> Work to be completed
Go through the entries and tally the lines containing the word "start". Only the total is wanted.

> Data to examine

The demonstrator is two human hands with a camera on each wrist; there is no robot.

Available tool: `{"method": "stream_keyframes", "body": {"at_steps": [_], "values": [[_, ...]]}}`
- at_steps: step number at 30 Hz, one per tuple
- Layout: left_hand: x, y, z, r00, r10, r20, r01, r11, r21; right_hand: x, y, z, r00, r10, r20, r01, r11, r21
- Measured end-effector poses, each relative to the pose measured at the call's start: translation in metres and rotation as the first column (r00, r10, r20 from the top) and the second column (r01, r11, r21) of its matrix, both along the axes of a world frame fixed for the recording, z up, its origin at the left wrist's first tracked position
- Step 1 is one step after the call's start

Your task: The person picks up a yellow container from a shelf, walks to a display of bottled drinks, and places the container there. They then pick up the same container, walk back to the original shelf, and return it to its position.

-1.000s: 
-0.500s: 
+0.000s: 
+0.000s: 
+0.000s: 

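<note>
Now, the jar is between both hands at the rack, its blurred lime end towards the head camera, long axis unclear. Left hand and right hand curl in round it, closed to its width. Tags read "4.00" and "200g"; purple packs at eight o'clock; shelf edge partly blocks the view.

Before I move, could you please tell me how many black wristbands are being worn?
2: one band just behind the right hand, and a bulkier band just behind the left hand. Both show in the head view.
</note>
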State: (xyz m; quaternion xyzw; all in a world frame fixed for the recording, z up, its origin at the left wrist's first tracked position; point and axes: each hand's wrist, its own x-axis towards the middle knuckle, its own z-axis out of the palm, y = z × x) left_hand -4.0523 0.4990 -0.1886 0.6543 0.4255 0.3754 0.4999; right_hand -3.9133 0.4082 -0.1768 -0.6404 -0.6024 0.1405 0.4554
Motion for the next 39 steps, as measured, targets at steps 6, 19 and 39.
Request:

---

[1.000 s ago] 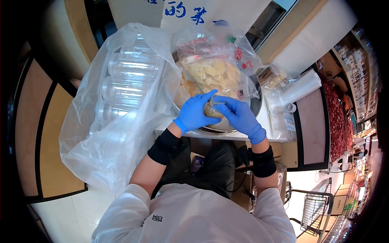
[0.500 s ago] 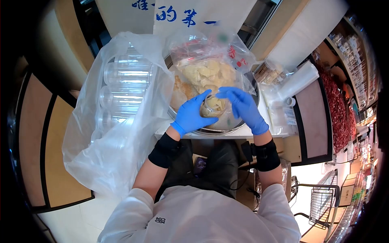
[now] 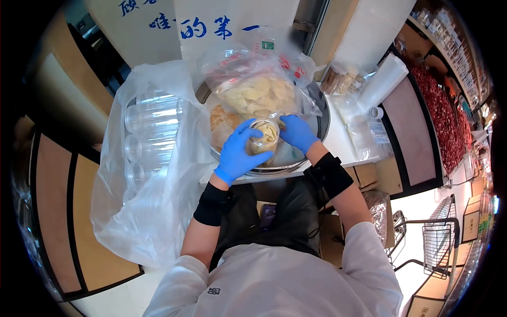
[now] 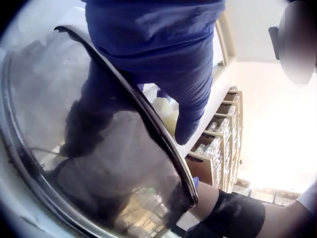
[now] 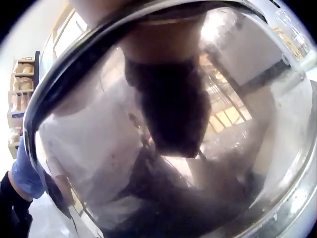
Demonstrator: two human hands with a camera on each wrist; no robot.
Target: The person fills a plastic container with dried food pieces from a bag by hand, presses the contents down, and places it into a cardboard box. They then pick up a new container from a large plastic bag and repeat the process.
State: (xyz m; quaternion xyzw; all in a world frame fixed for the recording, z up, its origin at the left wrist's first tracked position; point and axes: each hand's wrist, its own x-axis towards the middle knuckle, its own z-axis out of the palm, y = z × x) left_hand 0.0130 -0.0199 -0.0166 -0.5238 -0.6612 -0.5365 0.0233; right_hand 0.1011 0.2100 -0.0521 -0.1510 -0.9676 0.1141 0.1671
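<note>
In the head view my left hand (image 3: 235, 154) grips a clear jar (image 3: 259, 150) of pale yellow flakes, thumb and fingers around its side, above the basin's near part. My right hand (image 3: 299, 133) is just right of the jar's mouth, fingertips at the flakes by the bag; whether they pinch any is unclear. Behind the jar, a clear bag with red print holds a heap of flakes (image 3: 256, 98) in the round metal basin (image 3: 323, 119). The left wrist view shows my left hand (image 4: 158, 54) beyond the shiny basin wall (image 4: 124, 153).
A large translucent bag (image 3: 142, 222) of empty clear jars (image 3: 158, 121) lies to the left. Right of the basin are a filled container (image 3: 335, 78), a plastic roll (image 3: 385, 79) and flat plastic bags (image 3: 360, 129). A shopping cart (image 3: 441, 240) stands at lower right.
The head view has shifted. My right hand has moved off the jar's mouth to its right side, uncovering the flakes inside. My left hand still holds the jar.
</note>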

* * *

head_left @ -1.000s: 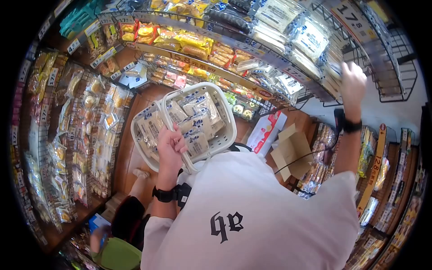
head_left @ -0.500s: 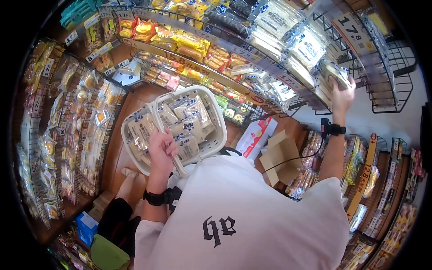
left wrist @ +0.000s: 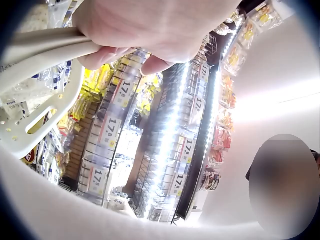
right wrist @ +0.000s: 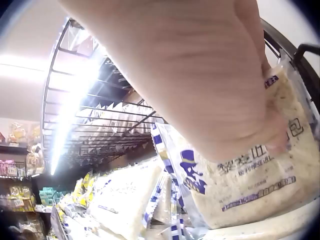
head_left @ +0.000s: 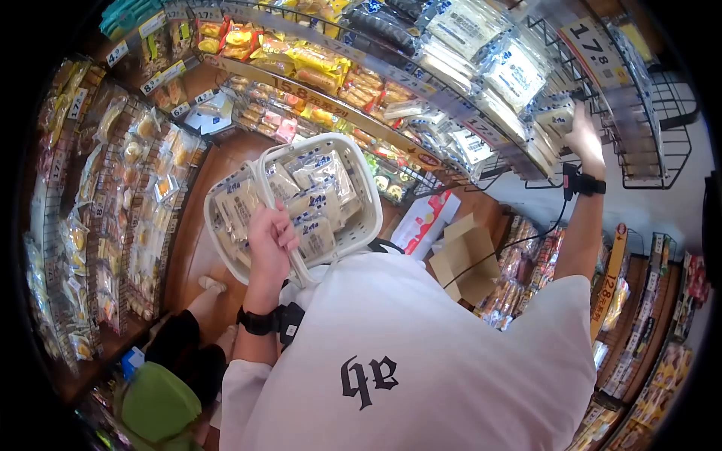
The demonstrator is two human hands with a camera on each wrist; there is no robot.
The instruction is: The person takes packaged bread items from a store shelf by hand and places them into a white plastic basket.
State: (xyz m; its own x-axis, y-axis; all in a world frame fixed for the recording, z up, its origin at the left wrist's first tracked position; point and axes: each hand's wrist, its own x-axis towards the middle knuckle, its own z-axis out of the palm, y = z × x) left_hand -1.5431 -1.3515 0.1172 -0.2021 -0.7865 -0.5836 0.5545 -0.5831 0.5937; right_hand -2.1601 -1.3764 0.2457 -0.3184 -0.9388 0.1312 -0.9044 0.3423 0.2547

> Task solution
2